I'm still wondering about the multiplicative maths there... 3x terrain 12x land-locked species is 36 unique terrain types... Which I can imagine getting a little crazy both in terms of art assets and struggling to tell them apart. Although if the 3 represent farms/forests/city backgrounds I'm sure it wouldn't be too difficult to tell who's who. Or if they represent arctic/lava/crystal fields you'd see slowly spreading terraforming... some races share preferred climates?

The resource mechanics sound interesting. Will you be trading things with the AI? (assuming you know their language). I can imagine not knowing the other players languages could slow down diplomacy (5 turns to unlock breathing, 5 more to unlock grunting, 5 more to unlock talking) and push you towards ignoring it entirely in favour of conquest. Especially if the other players are actively damaging your terrain through hostile terraforming. That said, it would be interesting to have the diplomacy text be more and more detailed/unambiguous as you understand their language better, much like the spire conversations do in AI War. But perhaps having a little bit of diplomacy available at all times would be enough to prevent that worry from becoming an issue. (firing a warning shot is a solid form of non-verbal communication, giving a gift shouldn't require anything more than dumping valuable gems near their border etc.)

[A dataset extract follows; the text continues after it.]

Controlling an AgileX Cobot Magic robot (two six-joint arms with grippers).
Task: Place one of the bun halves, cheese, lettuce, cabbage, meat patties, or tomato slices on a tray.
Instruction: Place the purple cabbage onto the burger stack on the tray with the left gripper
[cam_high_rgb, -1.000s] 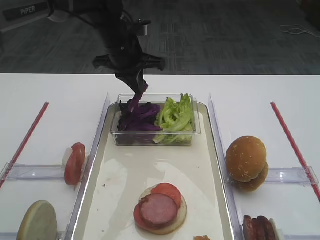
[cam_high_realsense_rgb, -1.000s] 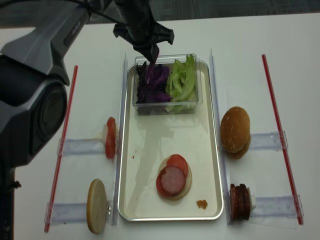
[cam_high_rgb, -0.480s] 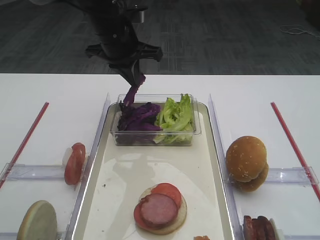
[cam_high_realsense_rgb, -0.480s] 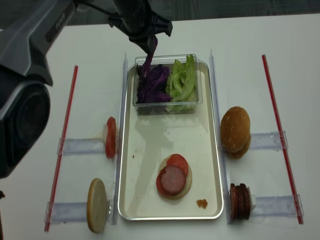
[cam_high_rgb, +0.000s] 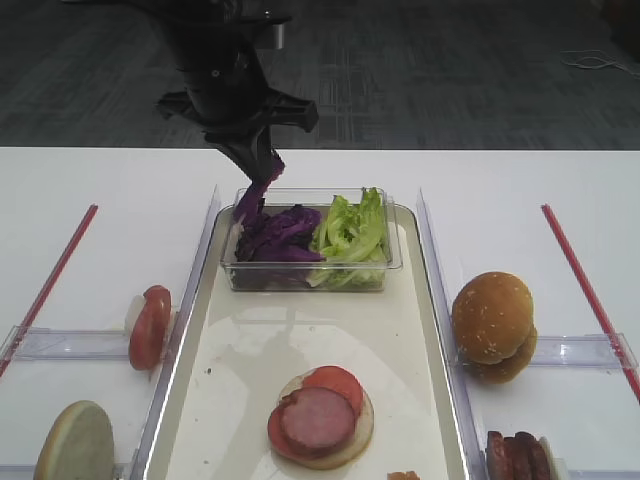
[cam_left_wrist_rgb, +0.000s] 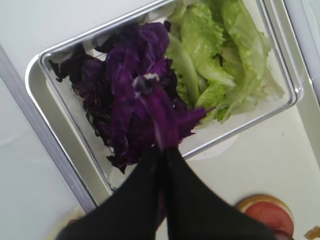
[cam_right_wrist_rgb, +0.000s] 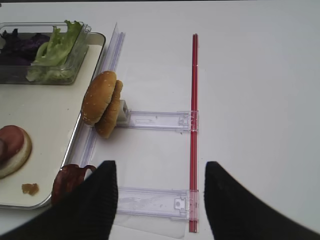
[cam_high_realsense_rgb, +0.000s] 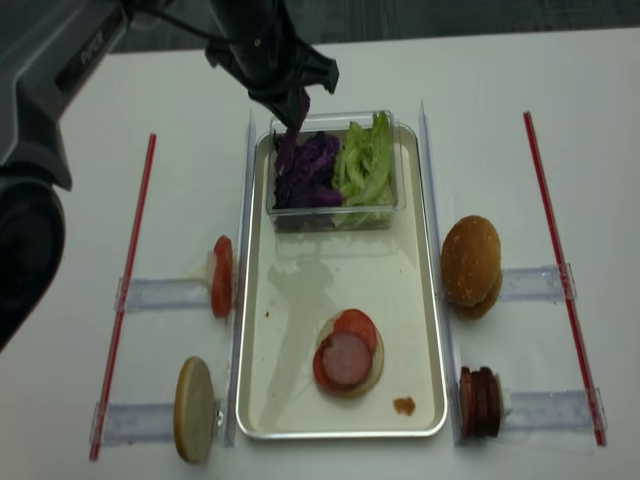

Also... I'm a little sad that the player doesn't get his hands on giant spire floating cities... But as both the Spire and Neinzul weren't the main races in AI War either (by dint of their awesome power) I'm not completely surprised. I'd love the ability to get a few of their terrifying toys either during the game or in an expansion though.

Also... (I know I'm full of questions, obviously I hope you'll answer but feel free to say 'ask me again later, it's a WIP' and I'll understand.) Will there be any orbital stuff? I'm assuming there's a reason they're all stuck on the planet together... perhaps a reason that interferes with satellites/spaceflight. Are the flying spire and neinzul the orbital equivalent - how high do they float? I'm assuming it's just an artistic representation of their buildings... is there any mechanical differences from them floating? (can they move, build over oceans, float over your cities?)

I know I repay each post with a dozen more questions, thanks again for spilling a few more beans. I'm just excited, your excitement is rubbing off on me. Good luck with it all.

[edit. Added eXplorminate feedback]
Hmm, that an interesting Q/A. I see the similarities to Simcity, which I like, but for me, I would want distinct buildings sets for each race (human played or not) and whatever overlap there is in building/tech to be explained in lore. Even though, a 4x sandbox game works because we, the players, create our own narrative as we play the game, there has to be some base. This base is provided by the developers. A good studio set the tone of the game and lets the player run wild with it. This tone is important for new 4x entrants because they often feel very lost and don't "get" the genre.